However, there was very limited information on the Rotifera of the Shatt Al-Arab River. The Rotifera of Iraq is largely unknown (Póltorak et al. 2001 and Ahmed & Ghazi 2009). Sabri (1988) studied the ecology of Rotifera in the Tigris River. Previous investigations in the Shatt Al-Arab River indicate the presence of 11 species of brachionid rotifers (Abdul-Hussein et al. 1989). The relationship between Phytoplankton, nutrients, chlorophyll a and rotifers were previously studied in some locations of Shatt Al- Arab River (Ali & Abdullah 1999). Ahmed et al. (2005) monitored the monthly changes of nutrients, chlorophyll a and Rotifera in the northern part of the Shatt Al-Arab River and recorded 23 species. Ghazi & Ahmed (2008) studied the abundance and diversity of rotifers in ponds in Garmat Ali region and recorded 26 species. Ali & Ghazi (2008) investigated the Rotifera of Shatt Al-Arab from Qurna to Fao through 12 months and listed only 47 taxa and Salman et al. (2008) listed 105 species of Rotifera from the Southern Iraqi marshes. Moreover Hammadi & Bielanska-Grajner (2012) listed about 85 taxa of Rotifera from Shatt Al-Arab. Finally, Hammadi et al. (2015) identified 56 taxa from 25 stations in the Southern Iraqi marshes.

The present study provides general background on the ecology of Rotifera of Shatt Al-Arab River, to establish a keystone to the ecology of Rotifera of the region.

Materials and Methods

Study Area

Shatt Al-Arab River is formed by the confluence of the Tigris and Euphrates Rivers at Al-Qurna town, with a length of about 195 km and varies in width from 0.4 to more than 2 km at Al-Fao town, but may narrowed at certain places to about 200 meters. The depth of the River is ranging between 8 and 15 meters depending on the location and the phase of tide and it increases toward the Arabian Gulf.

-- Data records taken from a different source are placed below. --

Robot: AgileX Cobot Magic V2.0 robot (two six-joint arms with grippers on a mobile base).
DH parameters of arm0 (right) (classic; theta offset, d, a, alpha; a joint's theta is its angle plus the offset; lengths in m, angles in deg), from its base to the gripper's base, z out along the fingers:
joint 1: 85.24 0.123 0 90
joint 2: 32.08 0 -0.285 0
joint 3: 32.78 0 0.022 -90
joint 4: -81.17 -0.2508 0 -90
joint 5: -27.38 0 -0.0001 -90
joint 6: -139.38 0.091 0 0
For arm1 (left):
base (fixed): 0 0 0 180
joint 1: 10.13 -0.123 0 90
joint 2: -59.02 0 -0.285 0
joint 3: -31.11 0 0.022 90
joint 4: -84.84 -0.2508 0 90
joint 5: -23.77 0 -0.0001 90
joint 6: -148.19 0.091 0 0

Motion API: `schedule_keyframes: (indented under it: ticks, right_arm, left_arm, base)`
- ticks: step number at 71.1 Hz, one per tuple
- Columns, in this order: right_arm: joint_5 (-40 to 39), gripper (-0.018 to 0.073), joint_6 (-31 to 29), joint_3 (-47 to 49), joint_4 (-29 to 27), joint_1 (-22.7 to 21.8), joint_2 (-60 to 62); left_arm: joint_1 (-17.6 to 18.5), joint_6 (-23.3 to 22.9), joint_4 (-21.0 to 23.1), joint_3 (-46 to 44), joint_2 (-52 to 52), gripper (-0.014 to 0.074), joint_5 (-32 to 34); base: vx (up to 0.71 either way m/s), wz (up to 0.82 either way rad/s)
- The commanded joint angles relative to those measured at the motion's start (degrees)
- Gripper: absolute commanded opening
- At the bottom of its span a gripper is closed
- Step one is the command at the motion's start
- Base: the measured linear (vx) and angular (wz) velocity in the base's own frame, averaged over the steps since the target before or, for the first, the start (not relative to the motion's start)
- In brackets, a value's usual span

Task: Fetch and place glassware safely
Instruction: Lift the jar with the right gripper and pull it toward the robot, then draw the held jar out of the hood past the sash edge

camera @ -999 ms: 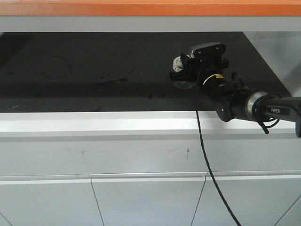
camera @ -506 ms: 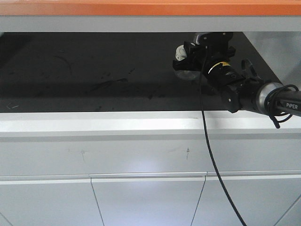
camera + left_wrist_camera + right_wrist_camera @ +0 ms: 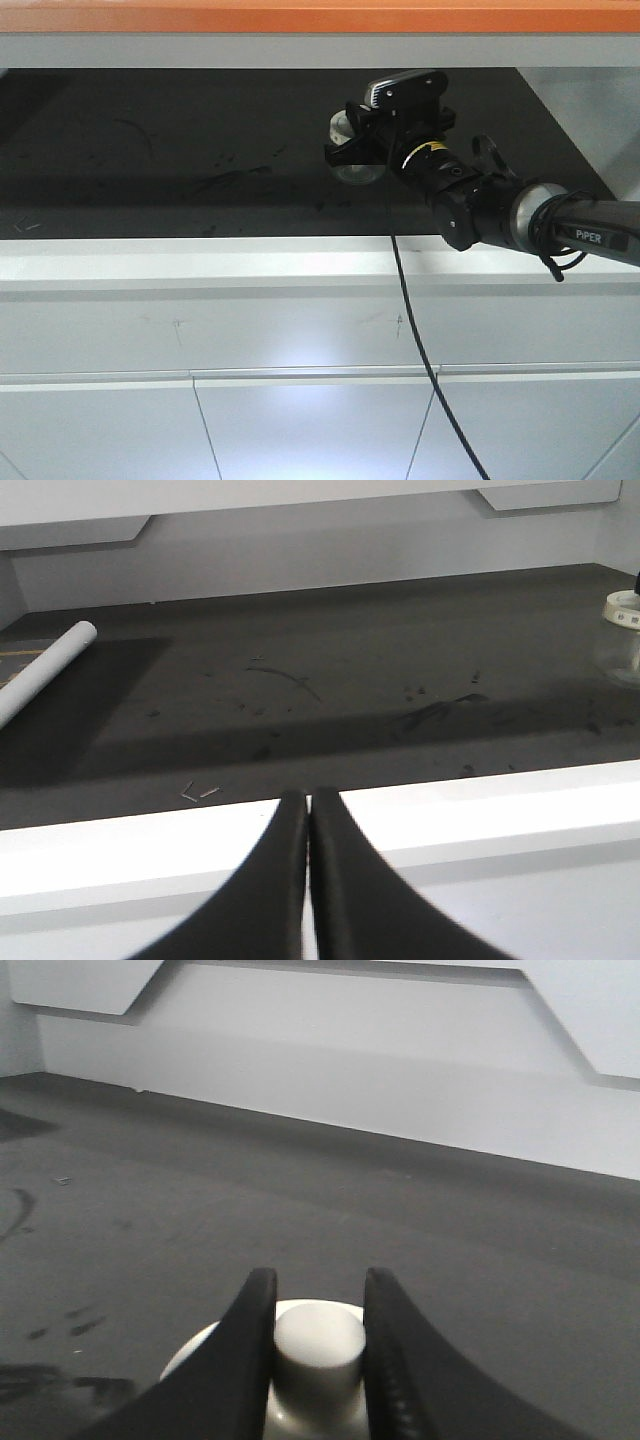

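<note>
In the front view, the right arm reaches in level from the right edge. Its right gripper (image 3: pixel 347 150) holds the glass jar (image 3: pixel 358 172) at upper centre, over the dark tabletop (image 3: pixel 150 150).

In the left wrist view, the left gripper (image 3: pixel 308 805) hangs idle, fingers pressed together and empty. The jar sits at the right edge.

In the right wrist view, narrow fingers (image 3: pixel 250 1350) pinch the lid's knob (image 3: pixel 318 1345), probably to spare the glass.
</note>
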Motion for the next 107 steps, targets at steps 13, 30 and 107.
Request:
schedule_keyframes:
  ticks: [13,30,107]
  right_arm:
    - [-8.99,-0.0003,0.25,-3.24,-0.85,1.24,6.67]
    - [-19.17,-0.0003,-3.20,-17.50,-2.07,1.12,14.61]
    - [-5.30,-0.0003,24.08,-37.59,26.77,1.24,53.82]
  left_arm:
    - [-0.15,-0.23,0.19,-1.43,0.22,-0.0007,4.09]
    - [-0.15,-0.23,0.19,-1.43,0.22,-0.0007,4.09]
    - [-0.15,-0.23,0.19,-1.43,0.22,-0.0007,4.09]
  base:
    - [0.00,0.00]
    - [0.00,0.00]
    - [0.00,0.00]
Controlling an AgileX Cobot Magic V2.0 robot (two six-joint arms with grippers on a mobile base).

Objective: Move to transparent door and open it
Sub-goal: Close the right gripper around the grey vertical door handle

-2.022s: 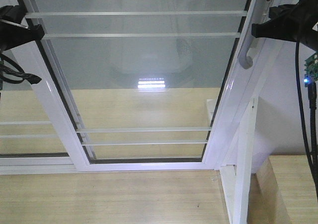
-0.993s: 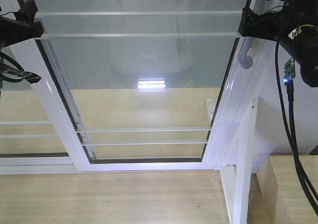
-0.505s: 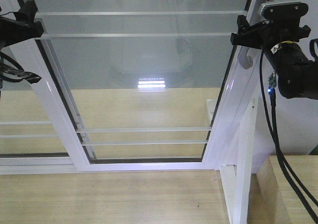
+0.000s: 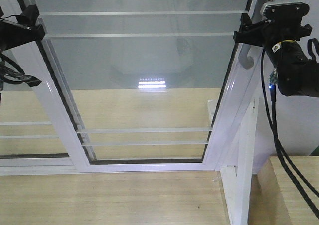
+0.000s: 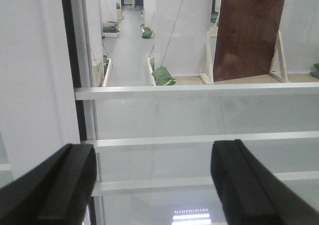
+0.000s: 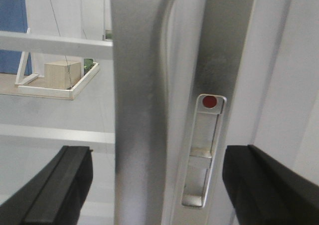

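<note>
The pale wooden floor (image 4: pixel 114 200) is smooth and yellowish. A plain white wall (image 4: pixel 294 130) stands at the right. Far off, a long grey hallway floor (image 5: pixel 127 45) runs between tall white walls (image 5: pixel 182 25). A big brown wooden board (image 5: pixel 249 33) stands tilted there, near green bags (image 5: pixel 163 76).

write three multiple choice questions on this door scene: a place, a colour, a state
1. Where on the tall clear-glass sliding door is the grey curved pull handle? A) right upright B) left upright C) bottom rail
2. What colour is the small round dot on the silver metal latch? A) green B) red C) blue
3. The black right gripper is: A) shut on the handle B) shut on nothing C) open astride the handle
Answers: A, front view shows it on the right upright; B, the right wrist view shows red; C, its fingers stand wide apart, handle between.
</note>
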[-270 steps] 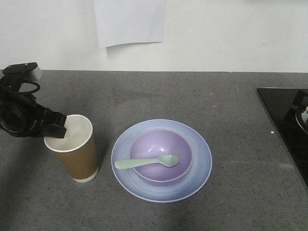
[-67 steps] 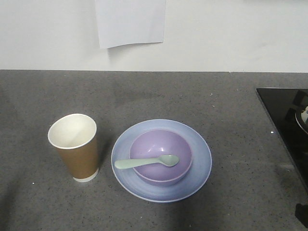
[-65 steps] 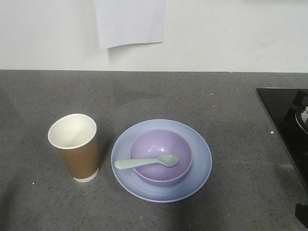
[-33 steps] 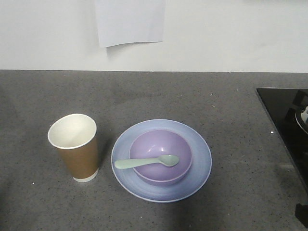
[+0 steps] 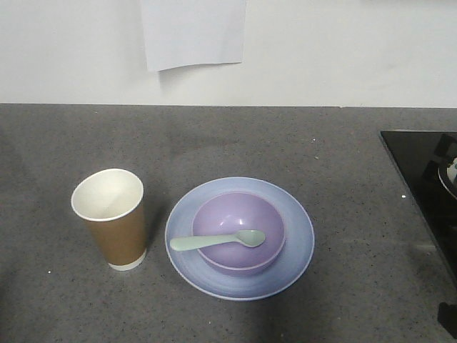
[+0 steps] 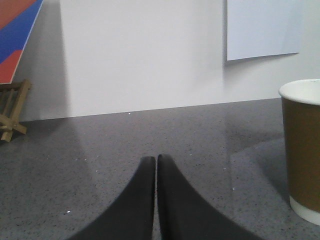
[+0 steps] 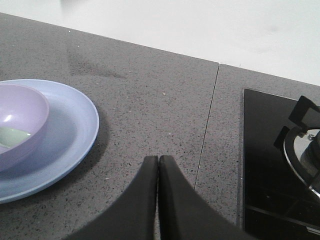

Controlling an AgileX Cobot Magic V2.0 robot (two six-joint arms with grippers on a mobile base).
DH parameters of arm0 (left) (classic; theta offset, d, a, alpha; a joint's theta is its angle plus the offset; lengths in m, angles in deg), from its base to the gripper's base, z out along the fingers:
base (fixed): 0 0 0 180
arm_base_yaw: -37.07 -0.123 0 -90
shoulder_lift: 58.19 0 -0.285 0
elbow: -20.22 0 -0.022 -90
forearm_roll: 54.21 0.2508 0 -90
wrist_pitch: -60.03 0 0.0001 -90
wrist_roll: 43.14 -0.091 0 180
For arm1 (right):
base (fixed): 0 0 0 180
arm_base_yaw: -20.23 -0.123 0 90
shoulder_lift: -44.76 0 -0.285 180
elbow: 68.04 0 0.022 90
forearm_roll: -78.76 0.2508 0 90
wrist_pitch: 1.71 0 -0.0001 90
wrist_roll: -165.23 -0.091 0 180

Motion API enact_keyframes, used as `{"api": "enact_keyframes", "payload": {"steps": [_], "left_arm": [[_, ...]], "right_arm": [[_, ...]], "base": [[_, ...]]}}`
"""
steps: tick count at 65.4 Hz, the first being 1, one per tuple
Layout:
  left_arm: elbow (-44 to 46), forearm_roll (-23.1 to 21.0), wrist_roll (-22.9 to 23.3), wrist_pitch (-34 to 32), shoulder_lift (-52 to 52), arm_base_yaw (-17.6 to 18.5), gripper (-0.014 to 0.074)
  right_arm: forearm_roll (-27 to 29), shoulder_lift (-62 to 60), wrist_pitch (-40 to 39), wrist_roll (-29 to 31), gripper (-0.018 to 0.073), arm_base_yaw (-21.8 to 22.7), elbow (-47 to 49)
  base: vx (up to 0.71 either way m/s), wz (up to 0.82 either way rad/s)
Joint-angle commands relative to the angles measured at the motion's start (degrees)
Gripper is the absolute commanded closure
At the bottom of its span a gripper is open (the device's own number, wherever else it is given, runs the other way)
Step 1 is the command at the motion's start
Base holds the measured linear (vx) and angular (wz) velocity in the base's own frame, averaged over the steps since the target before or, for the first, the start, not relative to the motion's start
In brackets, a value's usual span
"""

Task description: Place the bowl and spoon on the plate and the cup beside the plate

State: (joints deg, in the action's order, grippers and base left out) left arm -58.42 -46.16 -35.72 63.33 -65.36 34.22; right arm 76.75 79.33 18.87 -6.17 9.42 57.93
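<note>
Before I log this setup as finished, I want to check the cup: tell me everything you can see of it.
The cup is a tall brown paper cup, white inside, with a white band at its base. It looks empty and stands upright on the grey counter, left of the plate, with a gap between them. Nothing touches it; the left tool is shut and apart from it.

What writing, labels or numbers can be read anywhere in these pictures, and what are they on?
None can be read.
The sheet of paper on the wall shows blank.
The cup has plain brown sides and a white base band, with no print visible.
The plate, bowl and spoon carry no marks.
The red and blue panel in the left wrist view shows only colour shapes, no letters.
</note>
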Motion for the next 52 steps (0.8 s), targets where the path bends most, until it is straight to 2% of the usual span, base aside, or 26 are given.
{"api": "enact_keyframes", "payload": {"steps": [1, 52], "left_arm": [[-1.5, 0.2, 1.0, -4.2, -0.2, 0.1, 0.0603], [-1.5, 0.2, 1.0, -4.2, -0.2, 0.1, 0.0603]], "right_arm": [[-0.2, 0.2, -4.1, 0.0, 0.0564, 0.4, 1.6], [-0.1, 0.2, -4.1, 0.0, 0.0564, 0.4, 1.6]], "base": [[0.00, 0.00], [0.00, 0.00]]}}
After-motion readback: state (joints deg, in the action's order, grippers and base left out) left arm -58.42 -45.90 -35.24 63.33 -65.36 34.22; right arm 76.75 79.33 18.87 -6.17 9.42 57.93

Shatt Al-Arab River has three tributaries, these are: Al-Soweab River which is coming from Al-Huwaizah Marshes, Garmat Ali River which is arising from Al-Hammar Marshes and Karun River which is coming from the east, and enters Shatt Al-Arab, about 35 km south of Basrah City and is closed recently by Iran.

There are many small channels connected with Shatt Al-Arab at Basrah such as Al-Rabat, Al-Khandaq, Al-Ashar and Al-Khorah Creeks which are passing through heavily populated areas and receiving untreated disposals mainly domestic sewage. The Shatt Al-Arab River water level changes twice a day. Therefore, its water quality is affected by the semi tidal rhythm of the Arabian Gulf, with a tidal amplitude of about 1.5m decreasing during the flood season to up to 25 cm.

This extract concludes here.